**What needs to be done:**
The output is the lines below from the one with "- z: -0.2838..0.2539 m" through the one with "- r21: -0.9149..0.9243", both included, printed exactly and with no other line.

**Collected data:**
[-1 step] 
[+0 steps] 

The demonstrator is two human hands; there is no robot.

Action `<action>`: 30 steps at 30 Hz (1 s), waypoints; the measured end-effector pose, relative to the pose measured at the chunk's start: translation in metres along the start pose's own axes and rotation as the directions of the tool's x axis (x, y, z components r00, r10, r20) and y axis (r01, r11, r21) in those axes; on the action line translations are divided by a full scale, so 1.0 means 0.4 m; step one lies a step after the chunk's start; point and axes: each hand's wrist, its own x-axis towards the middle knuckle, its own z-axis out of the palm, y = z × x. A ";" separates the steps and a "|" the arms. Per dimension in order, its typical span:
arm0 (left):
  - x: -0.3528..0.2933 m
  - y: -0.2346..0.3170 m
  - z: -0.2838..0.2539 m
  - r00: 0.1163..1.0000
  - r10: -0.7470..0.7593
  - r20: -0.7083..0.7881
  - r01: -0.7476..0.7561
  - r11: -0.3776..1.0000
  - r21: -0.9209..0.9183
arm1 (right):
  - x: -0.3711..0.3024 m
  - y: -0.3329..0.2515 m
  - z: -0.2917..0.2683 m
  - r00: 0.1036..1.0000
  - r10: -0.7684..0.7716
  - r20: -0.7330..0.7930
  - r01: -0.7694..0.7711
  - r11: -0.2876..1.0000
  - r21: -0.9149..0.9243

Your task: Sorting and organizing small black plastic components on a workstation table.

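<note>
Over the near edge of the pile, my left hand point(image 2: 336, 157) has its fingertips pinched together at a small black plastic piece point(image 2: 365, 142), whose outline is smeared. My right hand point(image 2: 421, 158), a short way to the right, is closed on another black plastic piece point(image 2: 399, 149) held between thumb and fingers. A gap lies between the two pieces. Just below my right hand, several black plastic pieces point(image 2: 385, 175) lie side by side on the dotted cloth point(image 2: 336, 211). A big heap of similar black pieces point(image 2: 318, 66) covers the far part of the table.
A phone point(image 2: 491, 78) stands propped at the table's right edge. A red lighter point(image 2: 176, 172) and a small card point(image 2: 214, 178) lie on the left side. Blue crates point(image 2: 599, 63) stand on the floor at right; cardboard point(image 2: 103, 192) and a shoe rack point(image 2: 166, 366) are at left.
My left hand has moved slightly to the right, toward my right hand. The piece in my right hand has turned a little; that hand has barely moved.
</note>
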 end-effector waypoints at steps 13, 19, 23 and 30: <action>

**Solution for this exercise:**
  - z: -0.2838..0.2539 m
  - r00: 0.1163..1.0000
  - r10: -0.7470..0.7593
  - r20: -0.7083..0.7881
  - r01: -0.7476..0.7561
  - r11: -0.3776..1.0000
  - r21: -0.9209..0.9183
arm1 (right):
  - x: -0.3711..0.3024 m
  - y: -0.3329..0.2515 m
  - z: -0.2917..0.2683 m
  - r00: 0.1036..1.0000
  - r10: -0.7684..0.7716
  - r20: -0.7330..0.7930
  - r01: -0.7694..0.7711
  - r11: -0.2876..1.0000
  - r21: -0.9149..0.9243

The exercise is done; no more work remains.